Why else will tipping continue? Well, aside from simple cultural inertia and the disinclination of business owners generally to undergo radical changes of business model, I think there are a few reasons. The first is, the wage increase isn’t all at once, especially for tipped workers. The reintroduction of a temporary tip credit is going to spread the wage increase out over five years (back of house employees will see their increase spread over three to five years). Yes, it will increase prices, which a study commissioned by the Mayor’s Income Inequality Advisory Committee suggests will average around .7% for every 10% the minimum wage goes up, which does not strike this writer as onerous.

On top of that, raising the floor exerts an upward pressure on lower-tier wages generally, putting more money in the pockets of those people likeliest to spend it. Add in the multiplier effect of putting money into the working (as opposed to investment) economy, and that’s hundreds of millions of dollars in circulation than weren’t there before, money people will spend on affordable luxuries like going out to eat.

Tipping at its best (for the customer) is an opportunity for generosity. There is pleasure in magnanimity, and in the implication of being in a position to be magnanimous. Alternately, it’s an opportunity to do the right thing, the having done so of which can be placed on the positive column of one’s personal ledger of better and worse acts. There’s a certain premium to that, I believe, something difficult to quantify but nonetheless significant, to both persons in particular and society in general.

What is likely much easier to quantify is the general availability of the resources necessary for generosity to occur. Put simply, people with more money in their pockets are in a better position to be generous, to have the ability to afford that particular gratuitous satisfaction and the inclination to indulge in it.

There’ll be those, of course, who’ll use the rise in wages to excuse themselves from doing the right thing, as there are already and will always ever be. Whenever you have a norm instead of a rule or a law, there will always be those who won’t abide by it because they aren’t forced to. They make life worse for everybody, generally, but then so does the weather, and you can generally do about as much about the one as about the other.

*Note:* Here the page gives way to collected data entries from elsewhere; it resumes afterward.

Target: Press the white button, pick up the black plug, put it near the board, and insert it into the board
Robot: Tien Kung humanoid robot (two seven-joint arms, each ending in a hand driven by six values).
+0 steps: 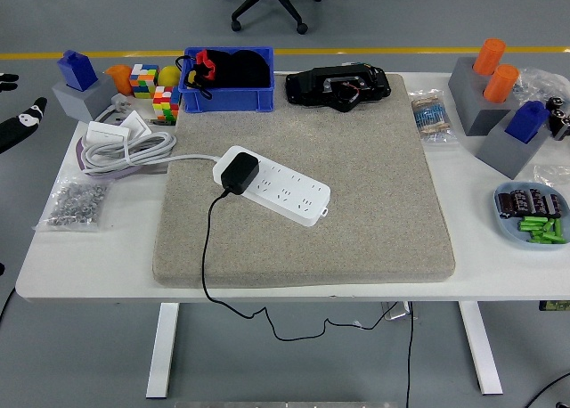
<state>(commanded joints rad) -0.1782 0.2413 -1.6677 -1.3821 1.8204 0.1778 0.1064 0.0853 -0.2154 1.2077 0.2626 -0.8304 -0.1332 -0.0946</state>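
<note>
One black plug (240, 173) sits seated in the left end of one white power board (272, 184), which lies slantwise on the grey felt mat (356, 221) a little left of the mat's middle. The plug's black cable (208, 248) runs toward 6 o'clock, over the mat's near edge and below the white table (89, 265). The white button cannot be made out on the board.

At 9 o'clock from the board lies one coil of white cable (125, 147), with one bag of small metal parts (75, 203) nearer the table's front. At 11 o'clock stands one blue bin (227, 80); left of it are two colour-cube puzzles (153, 89). At 1 o'clock rests one black device (338, 86). Far toward 3 o'clock are two grey blocks (503, 127), carrying two orange cylinders (492, 68), and one blue dish (532, 214).

The left hand (20, 123) shows only partly at the left edge, off the table; how its fingers stand I cannot tell.
</note>
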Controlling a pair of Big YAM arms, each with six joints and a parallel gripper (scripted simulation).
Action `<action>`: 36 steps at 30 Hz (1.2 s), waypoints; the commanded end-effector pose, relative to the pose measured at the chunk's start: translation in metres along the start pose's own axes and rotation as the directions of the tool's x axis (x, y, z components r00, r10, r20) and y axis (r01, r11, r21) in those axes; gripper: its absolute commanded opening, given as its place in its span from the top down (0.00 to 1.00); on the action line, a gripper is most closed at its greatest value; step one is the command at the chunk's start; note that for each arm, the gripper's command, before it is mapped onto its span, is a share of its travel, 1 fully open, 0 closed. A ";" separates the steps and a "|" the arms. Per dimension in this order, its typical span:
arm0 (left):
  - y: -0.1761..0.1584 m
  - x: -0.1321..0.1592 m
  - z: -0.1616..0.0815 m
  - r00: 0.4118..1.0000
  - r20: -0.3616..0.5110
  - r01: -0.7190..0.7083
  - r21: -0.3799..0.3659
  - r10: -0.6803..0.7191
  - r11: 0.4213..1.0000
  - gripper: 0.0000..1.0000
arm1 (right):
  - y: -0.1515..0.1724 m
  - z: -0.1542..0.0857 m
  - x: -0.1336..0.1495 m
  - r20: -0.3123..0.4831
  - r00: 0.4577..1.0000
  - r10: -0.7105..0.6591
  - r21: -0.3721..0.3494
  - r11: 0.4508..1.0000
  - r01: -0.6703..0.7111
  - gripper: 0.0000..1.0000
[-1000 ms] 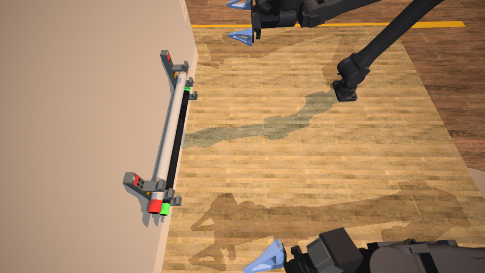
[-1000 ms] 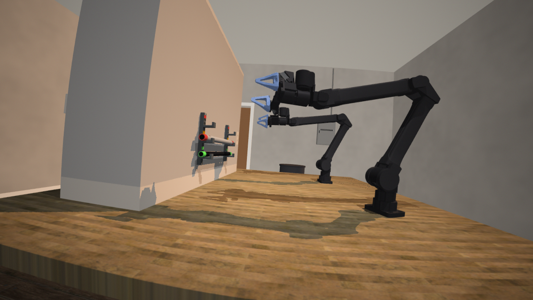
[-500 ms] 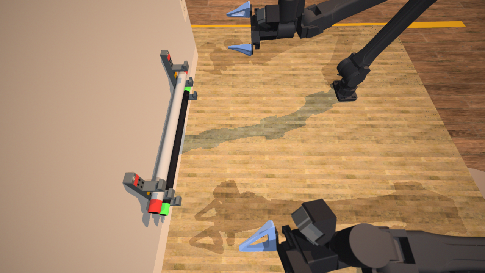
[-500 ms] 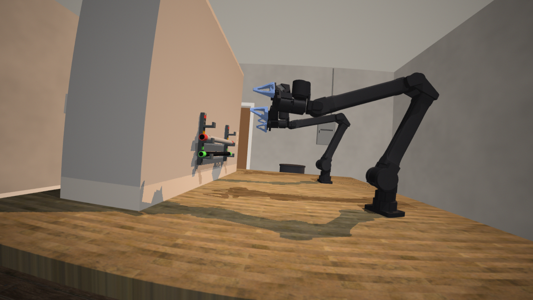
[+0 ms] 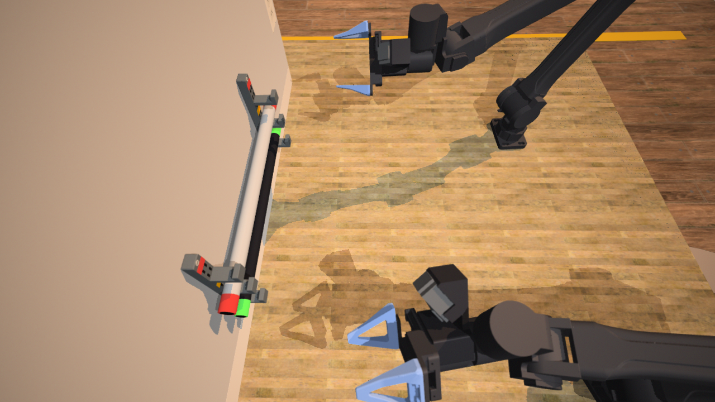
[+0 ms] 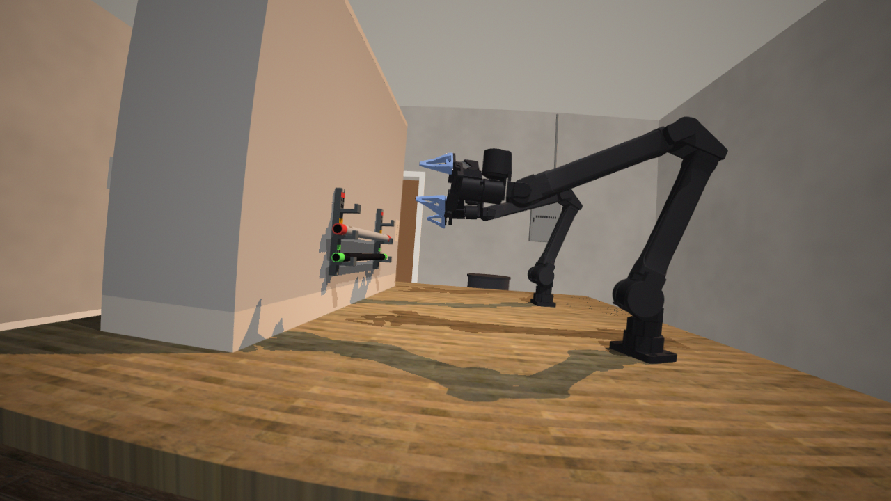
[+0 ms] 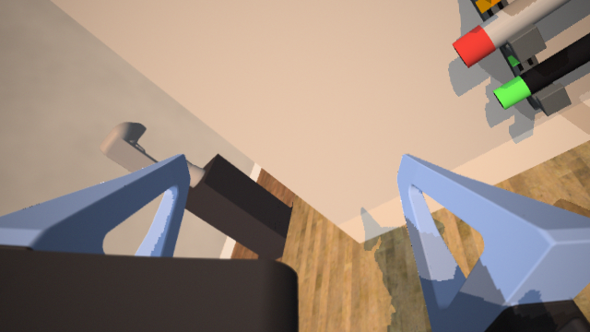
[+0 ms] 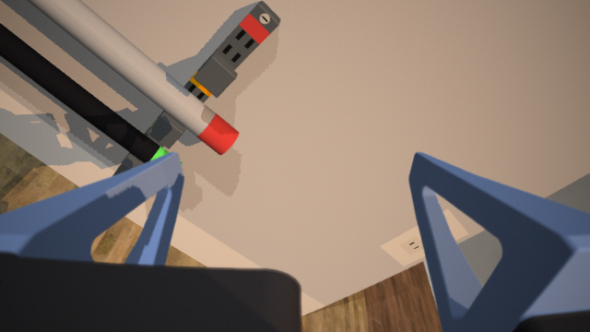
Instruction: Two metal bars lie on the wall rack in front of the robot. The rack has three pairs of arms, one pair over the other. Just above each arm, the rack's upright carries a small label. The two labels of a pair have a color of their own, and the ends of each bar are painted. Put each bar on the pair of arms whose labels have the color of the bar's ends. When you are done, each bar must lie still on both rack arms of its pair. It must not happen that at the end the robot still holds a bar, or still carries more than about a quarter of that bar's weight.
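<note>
A pale grey bar with red ends (image 5: 249, 185) lies on the rack's middle pair of arms, under orange labels (image 8: 200, 88). A black bar with green ends (image 5: 262, 200) lies on the bottom pair, under green labels (image 7: 513, 60). The top pair, under red labels (image 8: 254, 27), is empty. My left gripper (image 5: 352, 363) is open and empty, out from the wall near the bars' near ends (image 7: 475, 46). My right gripper (image 5: 335, 61) is open and empty, out from the wall beyond the far end (image 8: 218, 134). Both grippers also show in the side view, left (image 6: 436, 184) and right (image 6: 438, 219).
The rack hangs on a tan wall (image 5: 124, 175) at the table's edge. The right arm's base (image 5: 510, 132) is bolted to the wooden table. A dark pedestal (image 7: 240, 212) stands past the wall's corner. A wall outlet (image 8: 410, 244) sits beyond the rack's far end.
</note>
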State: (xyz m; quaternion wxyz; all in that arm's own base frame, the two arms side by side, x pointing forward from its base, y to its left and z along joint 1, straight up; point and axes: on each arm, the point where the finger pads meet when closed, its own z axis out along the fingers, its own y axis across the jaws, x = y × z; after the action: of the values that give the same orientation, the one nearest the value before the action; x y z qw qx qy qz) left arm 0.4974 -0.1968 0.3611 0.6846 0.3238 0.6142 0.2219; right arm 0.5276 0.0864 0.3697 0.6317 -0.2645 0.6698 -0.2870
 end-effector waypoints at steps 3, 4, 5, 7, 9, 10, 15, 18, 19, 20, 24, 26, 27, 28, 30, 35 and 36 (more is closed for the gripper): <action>-0.016 -0.018 0.003 0.994 0.043 -0.095 -0.005 0.096 0.995 0.00 | 0.015 0.002 -0.005 0.020 0.995 -0.093 0.009 0.996 0.093 0.00; -0.019 -0.019 0.004 0.993 0.046 -0.109 -0.004 0.109 0.994 0.00 | 0.017 0.002 -0.005 0.019 0.994 -0.107 0.010 0.994 0.107 0.00; -0.023 -0.020 0.004 0.991 0.048 -0.123 -0.002 0.123 0.992 0.00 | 0.019 0.002 -0.005 0.019 0.993 -0.121 0.010 0.993 0.120 0.00; -0.030 -0.022 0.004 0.987 0.053 -0.150 0.001 0.150 0.989 0.00 | 0.024 0.002 -0.004 0.018 0.989 -0.148 0.012 0.989 0.148 0.00; -0.037 -0.025 0.004 0.983 0.059 -0.177 0.005 0.177 0.984 0.00 | 0.029 0.003 -0.004 0.016 0.984 -0.175 0.013 0.985 0.175 0.00; -0.041 -0.026 0.004 0.980 0.061 -0.191 0.006 0.190 0.982 0.00 | 0.031 0.003 -0.004 0.016 0.982 -0.188 0.014 0.982 0.188 0.00; -0.051 -0.029 0.005 0.971 0.069 -0.230 0.010 0.229 0.973 0.00 | 0.038 0.003 -0.003 0.014 0.974 -0.228 0.016 0.974 0.228 0.00; -0.062 -0.032 0.005 0.961 0.077 -0.269 0.014 0.267 0.963 0.00 | 0.045 0.003 -0.003 0.012 0.964 -0.267 0.018 0.964 0.267 0.00; -0.066 -0.033 0.005 0.957 0.079 -0.282 0.016 0.280 0.959 0.00 | 0.048 0.003 -0.003 0.012 0.960 -0.280 0.019 0.960 0.280 0.00; -0.069 -0.034 0.006 0.953 0.082 -0.295 0.017 0.293 0.955 0.00 | 0.050 0.003 -0.002 0.011 0.956 -0.293 0.020 0.956 0.293 0.00; -0.084 -0.038 0.006 0.935 0.093 -0.346 0.022 0.343 0.938 0.00 | 0.059 0.003 -0.002 0.008 0.939 -0.344 0.022 0.939 0.344 0.00; -0.091 -0.040 0.006 0.925 0.098 -0.371 0.024 0.368 0.928 0.00 | 0.064 0.004 -0.001 0.007 0.929 -0.369 0.024 0.929 0.369 0.00; -0.094 -0.041 0.007 0.920 0.101 -0.384 0.025 0.380 0.923 0.00 | 0.066 0.004 -0.001 0.006 0.924 -0.381 0.024 0.924 0.381 0.00; -0.094 -0.041 0.007 0.920 0.101 -0.384 0.025 0.380 0.923 0.00 | 0.066 0.004 -0.001 0.006 0.924 -0.381 0.024 0.924 0.381 0.00; -0.098 -0.043 0.007 0.914 0.104 -0.396 0.025 0.391 0.918 0.00 | 0.069 0.004 -0.001 0.006 0.919 -0.393 0.025 0.919 0.393 0.00; -0.116 -0.048 0.007 0.886 0.117 -0.454 0.029 0.448 0.890 0.00 | 0.080 0.004 0.000 0.002 0.892 -0.452 0.028 0.892 0.452 0.00; -0.119 -0.049 0.008 0.880 0.120 -0.466 0.030 0.460 0.884 0.00 | 0.083 0.004 0.000 0.001 0.886 -0.463 0.028 0.886 0.463 0.00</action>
State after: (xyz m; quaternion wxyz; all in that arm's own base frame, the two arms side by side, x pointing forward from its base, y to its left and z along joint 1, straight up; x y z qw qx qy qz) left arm 0.4836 -0.2959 0.2955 0.6256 0.4871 0.5130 0.3289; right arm 0.5310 0.1334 0.3143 0.5551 -0.3941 0.5974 -0.4239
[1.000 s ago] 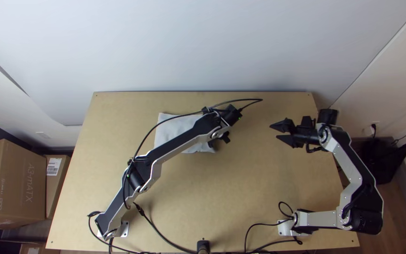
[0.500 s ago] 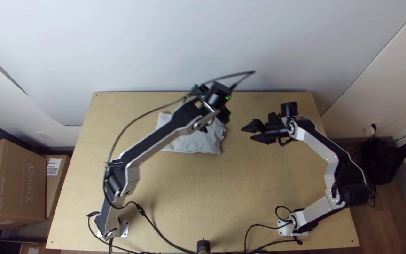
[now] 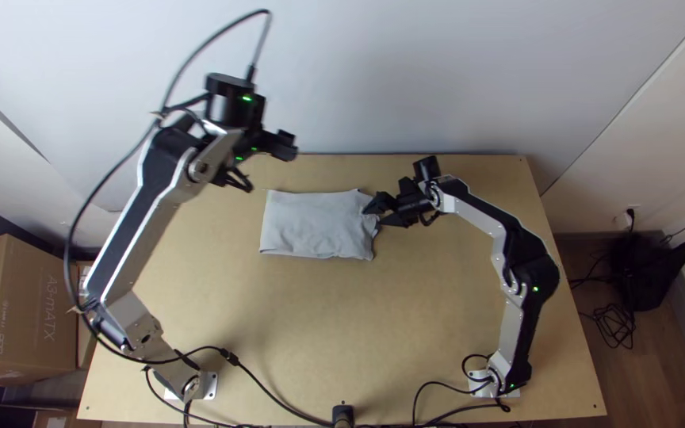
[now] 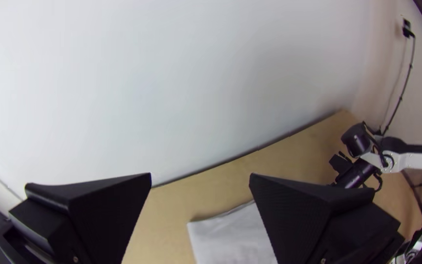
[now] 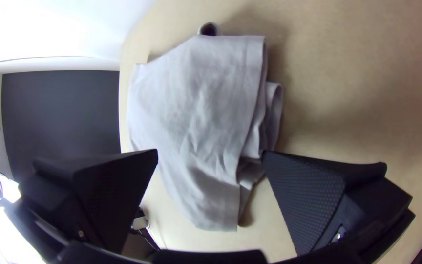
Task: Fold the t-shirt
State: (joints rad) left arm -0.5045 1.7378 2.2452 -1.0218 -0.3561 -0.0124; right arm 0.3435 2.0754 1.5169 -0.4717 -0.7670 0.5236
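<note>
The grey t-shirt (image 3: pixel 311 226) lies folded into a rough rectangle at the table's back middle, its right end rumpled with uneven layered edges. My left gripper (image 3: pixel 263 166) is open, up and to the left of the cloth. Over the shirt's right end, my right gripper (image 3: pixel 373 215) stands open. In the left wrist view, the left gripper (image 4: pixel 200 176) has nothing between its fingers, and a corner of the shirt (image 4: pixel 230 238) lies beyond. The right wrist view has the shirt (image 5: pixel 196 98) beyond and between the spread fingers of the right gripper (image 5: pixel 210 152), with loose layers at one edge.
Bare wood of the table (image 3: pixel 342 317) stretches in front of the shirt. A pale wall (image 3: pixel 406 71) rises behind the table. Black cables (image 3: pixel 267 392) run along the near edge, and cardboard boxes (image 3: pixel 25 309) stand off the left side.
My left arm has swung up and left, away from the shirt, uncovering it. My right gripper has moved left to the shirt's right end.
</note>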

But even good people don’t like unnecessary rules in the US. It plays against our character, much as empowering us to decide our server or bartender’s compensation plays to it. Taking the gratuity out of the customer’s hands is taking a choice from them that they have come to expect. You can pull it off if you’re really good at what you do. But expectations that such radical changes to a proven business model are going to become widespread, or that longstanding cultural practices like tipping are going to go extinct in the face of a slight intensification of a known evolutionary pressure strike me as confirmation bias at best.

Time will tell if early adopters of a more European restaurant compensation model can thrive in the US. But even for well-established names in a thriving economic environment like Seattle’s hospitality industry, it’s a bold experiment. I’m curious to see how it works out for them. Who knows? Maybe they’ll hit on something that works. I’d like to think there are alternatives to the present model that include sufficient compensation to make it worth someone’s time to put up with as much shit as I did for so many years. I just don’t think any of them are going to displace tipping as it’s practiced in these United States anytime soon.